ANKARA – Seorang petugas polisi penembak duta besar Rusia di Turki di sebuah pameran seni di Ankara, pada Senin (19/12/2016) berteriak “Jangan lupa Aleppo!” sambil melepaskan tembakan.
“Jangan lupa Aleppo, jangan lupa Suriah,” kata penyerang seperti yang terlihat pada video yang terekam oleh sejumlah media Turki dari tempat kejadian.
“Siapa pun yang mengambil bagian dalam kekejaman ini akan membayar harga, satu persatu … Hanya kematian akan membawa saya dari sini,” kata pria tersebut sambil membawa pistol.
Ia kemudian melanjutkan dalam bahasa Arab, mengatakan: “. Kami adalah keturunan dari mereka yang mendukung Nabi Muhammad, untuk jihad” lanjutnya, seperti dilansir Al Jazeera.
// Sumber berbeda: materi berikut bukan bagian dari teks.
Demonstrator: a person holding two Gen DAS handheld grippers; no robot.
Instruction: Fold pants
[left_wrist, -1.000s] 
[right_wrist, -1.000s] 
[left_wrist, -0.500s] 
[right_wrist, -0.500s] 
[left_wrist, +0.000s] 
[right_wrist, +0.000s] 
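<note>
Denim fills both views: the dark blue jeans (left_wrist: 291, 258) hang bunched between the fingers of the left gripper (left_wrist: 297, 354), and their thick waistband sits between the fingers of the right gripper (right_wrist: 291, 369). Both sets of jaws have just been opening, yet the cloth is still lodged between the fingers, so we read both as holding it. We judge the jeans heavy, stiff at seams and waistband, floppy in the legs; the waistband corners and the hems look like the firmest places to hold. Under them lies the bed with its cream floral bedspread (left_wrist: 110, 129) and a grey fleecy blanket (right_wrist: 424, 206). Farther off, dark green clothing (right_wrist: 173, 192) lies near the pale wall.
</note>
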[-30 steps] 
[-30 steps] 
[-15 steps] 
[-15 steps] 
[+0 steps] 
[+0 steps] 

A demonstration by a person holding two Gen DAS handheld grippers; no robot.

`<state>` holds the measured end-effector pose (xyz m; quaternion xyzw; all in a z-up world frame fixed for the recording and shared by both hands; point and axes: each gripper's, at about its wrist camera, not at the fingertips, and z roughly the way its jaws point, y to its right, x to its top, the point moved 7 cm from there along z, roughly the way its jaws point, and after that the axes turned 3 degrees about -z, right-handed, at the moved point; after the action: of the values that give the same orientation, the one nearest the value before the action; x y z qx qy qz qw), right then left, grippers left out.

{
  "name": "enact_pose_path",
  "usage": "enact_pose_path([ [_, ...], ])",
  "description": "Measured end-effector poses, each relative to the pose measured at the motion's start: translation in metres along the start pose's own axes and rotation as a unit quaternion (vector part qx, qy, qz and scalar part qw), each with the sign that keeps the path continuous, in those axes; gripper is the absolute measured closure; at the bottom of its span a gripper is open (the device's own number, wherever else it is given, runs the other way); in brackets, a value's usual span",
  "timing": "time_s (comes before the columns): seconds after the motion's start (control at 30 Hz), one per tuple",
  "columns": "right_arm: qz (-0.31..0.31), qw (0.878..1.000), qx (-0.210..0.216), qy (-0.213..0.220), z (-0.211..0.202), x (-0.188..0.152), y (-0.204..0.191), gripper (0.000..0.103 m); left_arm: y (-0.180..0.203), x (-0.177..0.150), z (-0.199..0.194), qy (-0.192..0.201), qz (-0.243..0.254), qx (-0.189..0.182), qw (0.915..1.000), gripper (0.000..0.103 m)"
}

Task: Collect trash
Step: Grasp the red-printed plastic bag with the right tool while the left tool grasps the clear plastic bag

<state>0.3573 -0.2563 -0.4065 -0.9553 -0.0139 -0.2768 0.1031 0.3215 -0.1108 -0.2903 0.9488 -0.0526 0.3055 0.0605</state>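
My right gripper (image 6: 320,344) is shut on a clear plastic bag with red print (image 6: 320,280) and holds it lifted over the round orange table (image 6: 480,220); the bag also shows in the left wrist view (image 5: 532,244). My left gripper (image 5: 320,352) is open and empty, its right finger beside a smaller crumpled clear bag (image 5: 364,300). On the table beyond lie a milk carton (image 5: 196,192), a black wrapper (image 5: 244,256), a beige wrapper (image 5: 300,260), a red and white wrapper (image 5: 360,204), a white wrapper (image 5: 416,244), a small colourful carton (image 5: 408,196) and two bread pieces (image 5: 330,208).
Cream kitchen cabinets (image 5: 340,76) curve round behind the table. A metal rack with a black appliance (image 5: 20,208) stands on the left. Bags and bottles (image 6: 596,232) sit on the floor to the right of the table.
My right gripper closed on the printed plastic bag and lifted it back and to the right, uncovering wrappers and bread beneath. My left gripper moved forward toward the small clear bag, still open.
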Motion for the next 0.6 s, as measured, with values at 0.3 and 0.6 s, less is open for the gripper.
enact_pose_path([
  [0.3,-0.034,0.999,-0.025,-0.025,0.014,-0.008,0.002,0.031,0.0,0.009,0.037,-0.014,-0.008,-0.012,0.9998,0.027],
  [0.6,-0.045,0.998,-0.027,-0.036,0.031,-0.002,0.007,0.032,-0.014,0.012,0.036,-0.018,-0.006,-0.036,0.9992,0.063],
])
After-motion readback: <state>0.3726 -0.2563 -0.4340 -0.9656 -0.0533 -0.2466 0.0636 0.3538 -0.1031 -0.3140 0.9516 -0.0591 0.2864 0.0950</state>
(Baca Juga: Dubes Rusia Dibunuh di Ankara )
Penembakan Ambassador Andrey Karlov tertangkap video dan Kementerian luar negeri Rusia menggambarkannya sebagai serangan teror.
Diketahui Rusia telah berperan dalam membantu rezim Presiden Suriah Bashar al-Assad dalam mendorong untuk merebut kembali sektor timur Aleppo, yang telah dipegang oleh pemberontak selama hampir empat tahun.